En Alemania, Jean-Pascal Lutze fundó NoMaze para permitir a los agricultores comprender mejor el rendimiento de diferentes cultivos en condiciones climáticas.
Su software se está implementando este año. “Realizamos pruebas de campo en varios entornos y luego creamos simulaciones a través de nuestro modelo informático para brindar a los clientes una mejor idea de, por ejemplo, cuánta agua usar y cómo obtener el máximo rendimiento”, explica.
Imágenes falsasEl consumidor podría sentir el impacto de estas tecnologías, dice Heather Darby, agrónoma y científica del suelo de la Universidad de Vermont.
Llevar más alimentos al mercado podría significar precios más bajos en las cajas, afirma.

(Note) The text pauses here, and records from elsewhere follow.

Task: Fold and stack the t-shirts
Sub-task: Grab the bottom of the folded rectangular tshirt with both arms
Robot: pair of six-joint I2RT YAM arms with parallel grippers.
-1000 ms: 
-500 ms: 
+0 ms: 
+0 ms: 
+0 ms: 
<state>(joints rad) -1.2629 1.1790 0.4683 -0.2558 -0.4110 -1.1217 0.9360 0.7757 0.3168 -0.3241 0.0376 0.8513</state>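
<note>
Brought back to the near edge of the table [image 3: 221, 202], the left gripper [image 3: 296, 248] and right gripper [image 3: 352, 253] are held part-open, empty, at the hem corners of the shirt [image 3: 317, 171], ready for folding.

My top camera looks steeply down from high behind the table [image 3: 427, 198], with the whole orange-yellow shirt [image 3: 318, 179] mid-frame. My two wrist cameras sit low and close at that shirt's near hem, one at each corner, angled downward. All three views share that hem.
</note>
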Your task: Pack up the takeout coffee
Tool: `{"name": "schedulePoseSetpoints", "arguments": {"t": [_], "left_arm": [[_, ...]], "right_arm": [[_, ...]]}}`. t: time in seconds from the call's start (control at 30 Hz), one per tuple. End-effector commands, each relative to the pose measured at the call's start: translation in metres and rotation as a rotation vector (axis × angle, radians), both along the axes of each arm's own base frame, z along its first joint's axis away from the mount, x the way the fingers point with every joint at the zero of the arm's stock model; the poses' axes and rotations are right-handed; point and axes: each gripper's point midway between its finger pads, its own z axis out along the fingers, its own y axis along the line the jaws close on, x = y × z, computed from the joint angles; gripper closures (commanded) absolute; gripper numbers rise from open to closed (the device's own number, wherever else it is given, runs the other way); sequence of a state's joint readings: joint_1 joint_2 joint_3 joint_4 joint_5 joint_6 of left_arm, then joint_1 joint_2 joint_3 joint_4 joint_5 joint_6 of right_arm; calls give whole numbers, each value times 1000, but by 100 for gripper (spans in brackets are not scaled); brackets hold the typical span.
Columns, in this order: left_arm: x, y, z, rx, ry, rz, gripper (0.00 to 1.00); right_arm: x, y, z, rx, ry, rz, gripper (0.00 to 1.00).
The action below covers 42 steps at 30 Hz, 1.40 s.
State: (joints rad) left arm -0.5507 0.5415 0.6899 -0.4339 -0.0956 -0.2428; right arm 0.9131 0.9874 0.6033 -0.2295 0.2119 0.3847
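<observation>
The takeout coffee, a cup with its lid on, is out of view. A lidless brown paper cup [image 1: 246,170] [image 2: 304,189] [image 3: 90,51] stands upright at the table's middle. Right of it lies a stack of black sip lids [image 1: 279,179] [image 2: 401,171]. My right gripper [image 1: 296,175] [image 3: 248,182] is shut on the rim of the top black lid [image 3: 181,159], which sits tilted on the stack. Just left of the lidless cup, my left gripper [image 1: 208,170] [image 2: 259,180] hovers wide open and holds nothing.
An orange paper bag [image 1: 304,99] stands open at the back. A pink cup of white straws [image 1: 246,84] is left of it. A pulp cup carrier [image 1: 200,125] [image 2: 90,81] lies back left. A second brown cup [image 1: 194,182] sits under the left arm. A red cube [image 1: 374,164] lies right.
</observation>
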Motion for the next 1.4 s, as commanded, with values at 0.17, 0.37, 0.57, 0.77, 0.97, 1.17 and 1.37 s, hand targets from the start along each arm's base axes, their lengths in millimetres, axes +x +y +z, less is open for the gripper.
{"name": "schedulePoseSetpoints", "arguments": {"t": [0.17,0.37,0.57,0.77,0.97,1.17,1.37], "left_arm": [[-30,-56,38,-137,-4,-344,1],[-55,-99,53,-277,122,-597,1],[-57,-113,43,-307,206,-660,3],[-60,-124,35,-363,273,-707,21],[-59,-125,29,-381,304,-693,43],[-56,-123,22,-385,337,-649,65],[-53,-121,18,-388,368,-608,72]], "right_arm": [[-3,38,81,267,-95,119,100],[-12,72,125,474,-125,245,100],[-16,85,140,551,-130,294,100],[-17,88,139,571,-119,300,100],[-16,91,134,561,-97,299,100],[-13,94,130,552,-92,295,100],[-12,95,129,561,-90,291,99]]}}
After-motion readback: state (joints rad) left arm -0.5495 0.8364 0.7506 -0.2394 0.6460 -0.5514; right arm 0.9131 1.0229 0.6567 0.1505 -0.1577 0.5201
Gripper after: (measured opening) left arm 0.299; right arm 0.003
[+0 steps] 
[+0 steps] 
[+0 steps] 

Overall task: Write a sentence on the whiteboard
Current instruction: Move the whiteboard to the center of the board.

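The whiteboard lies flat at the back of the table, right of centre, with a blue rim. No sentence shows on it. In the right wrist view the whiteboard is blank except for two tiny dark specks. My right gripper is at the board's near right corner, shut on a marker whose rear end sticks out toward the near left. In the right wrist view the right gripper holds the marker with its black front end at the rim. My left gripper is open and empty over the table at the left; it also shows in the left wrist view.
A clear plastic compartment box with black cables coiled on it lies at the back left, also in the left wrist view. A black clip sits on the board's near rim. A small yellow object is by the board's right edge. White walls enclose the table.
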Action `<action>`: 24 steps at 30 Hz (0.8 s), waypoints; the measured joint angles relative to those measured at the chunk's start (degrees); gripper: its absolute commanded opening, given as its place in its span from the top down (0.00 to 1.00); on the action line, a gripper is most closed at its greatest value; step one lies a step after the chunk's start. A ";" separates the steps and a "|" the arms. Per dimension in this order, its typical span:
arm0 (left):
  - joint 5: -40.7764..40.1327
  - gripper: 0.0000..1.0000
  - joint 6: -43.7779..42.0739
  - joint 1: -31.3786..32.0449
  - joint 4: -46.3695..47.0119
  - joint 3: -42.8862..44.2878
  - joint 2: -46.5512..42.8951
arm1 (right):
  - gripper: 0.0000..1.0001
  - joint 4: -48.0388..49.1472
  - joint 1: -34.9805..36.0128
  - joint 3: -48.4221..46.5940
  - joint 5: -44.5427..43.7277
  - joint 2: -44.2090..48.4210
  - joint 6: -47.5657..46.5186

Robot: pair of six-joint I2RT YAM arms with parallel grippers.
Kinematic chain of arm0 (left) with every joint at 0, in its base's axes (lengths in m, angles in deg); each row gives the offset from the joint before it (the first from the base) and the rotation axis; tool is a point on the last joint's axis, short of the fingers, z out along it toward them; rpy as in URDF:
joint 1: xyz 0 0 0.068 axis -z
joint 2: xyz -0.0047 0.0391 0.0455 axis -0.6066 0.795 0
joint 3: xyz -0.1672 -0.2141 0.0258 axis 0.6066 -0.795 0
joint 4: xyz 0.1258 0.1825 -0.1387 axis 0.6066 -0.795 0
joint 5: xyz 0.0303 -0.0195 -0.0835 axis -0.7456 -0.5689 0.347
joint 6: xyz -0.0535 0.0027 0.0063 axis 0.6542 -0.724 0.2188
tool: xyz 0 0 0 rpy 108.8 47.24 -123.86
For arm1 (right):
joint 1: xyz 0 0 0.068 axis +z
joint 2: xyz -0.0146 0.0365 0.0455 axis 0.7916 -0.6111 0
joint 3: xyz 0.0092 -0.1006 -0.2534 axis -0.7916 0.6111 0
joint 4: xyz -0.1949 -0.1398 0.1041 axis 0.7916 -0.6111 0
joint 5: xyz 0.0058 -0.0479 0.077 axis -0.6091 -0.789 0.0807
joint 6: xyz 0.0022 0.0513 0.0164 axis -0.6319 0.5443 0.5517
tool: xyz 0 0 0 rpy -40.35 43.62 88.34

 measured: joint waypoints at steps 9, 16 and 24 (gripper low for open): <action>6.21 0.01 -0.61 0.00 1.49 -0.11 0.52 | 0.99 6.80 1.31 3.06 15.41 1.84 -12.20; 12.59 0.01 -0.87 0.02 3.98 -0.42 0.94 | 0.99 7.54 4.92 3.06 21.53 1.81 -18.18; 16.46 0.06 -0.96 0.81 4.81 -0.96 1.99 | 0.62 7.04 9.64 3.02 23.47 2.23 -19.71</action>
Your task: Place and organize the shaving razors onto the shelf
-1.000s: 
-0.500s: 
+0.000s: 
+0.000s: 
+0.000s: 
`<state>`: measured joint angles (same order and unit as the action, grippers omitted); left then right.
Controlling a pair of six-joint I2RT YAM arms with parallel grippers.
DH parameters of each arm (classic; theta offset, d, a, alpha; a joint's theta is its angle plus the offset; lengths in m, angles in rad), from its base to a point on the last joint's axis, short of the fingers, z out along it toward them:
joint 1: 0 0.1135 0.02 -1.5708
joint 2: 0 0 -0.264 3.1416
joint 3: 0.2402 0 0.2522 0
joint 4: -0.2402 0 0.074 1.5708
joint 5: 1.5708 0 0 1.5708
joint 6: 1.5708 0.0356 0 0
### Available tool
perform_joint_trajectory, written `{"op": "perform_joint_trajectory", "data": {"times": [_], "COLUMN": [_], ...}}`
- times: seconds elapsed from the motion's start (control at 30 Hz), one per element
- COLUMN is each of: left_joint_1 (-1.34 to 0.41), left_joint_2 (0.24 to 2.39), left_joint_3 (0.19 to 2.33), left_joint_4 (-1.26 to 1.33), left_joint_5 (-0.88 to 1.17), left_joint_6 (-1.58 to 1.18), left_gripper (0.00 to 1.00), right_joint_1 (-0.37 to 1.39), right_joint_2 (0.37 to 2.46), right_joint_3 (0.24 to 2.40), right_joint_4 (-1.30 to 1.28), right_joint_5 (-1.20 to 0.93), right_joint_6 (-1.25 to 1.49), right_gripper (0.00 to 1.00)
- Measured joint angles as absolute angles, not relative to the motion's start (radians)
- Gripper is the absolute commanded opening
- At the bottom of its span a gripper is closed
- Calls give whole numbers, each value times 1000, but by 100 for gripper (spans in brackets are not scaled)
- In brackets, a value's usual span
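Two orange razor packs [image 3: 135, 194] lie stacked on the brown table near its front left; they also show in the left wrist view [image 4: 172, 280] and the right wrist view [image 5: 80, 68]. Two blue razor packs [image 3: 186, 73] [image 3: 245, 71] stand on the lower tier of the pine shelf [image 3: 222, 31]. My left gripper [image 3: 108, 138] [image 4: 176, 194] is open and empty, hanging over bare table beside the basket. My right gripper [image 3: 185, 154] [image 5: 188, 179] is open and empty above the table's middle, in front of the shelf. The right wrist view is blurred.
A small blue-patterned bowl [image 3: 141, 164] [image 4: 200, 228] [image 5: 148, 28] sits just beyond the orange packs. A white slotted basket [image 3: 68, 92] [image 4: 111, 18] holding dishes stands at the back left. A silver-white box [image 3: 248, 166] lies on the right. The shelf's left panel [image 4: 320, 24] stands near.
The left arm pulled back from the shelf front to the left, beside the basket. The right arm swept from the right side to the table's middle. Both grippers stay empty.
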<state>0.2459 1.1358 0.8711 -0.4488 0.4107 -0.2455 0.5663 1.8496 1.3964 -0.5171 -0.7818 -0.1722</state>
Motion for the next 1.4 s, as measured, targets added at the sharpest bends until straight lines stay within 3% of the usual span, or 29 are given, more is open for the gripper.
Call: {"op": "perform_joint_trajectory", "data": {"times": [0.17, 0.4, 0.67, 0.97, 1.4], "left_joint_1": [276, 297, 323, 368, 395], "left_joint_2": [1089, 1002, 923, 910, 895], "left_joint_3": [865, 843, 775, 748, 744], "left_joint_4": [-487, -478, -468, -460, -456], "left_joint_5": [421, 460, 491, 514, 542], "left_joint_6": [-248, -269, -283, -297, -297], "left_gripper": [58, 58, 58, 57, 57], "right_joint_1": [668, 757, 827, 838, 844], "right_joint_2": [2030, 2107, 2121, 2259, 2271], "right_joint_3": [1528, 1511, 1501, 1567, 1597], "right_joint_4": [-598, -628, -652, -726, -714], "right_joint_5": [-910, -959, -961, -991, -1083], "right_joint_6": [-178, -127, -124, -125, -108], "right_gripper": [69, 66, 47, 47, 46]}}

“Cuando los agricultores reciben ayuda para evitar la pérdida de cosechas, se podría lograr un entorno agrícola más controlado y un sistema alimentario fiable y seguro”, afirma Darby.
De vuelta en Saskatchewan, Darby señala que los agricultores más jóvenes están recurriendo a la tecnología, mientras que los productores de mayor edad podrían resistirse a cambios importantes.
Dice que los agricultores deben estar abiertos al cambio.
“Después de todo, si lo piensas bien, algunas de estas granjas son negocios multimillonarios que sostienen a varias familias. Necesitamos adoptar tecnología que funcione para nosotros”.
“Una vez escuché a alguien decir: ‘Si tratas la agricultura como un negocio, es una excelente forma de vida, pero si tratas la agricultura como una forma de vida, es un negocio horrible'”.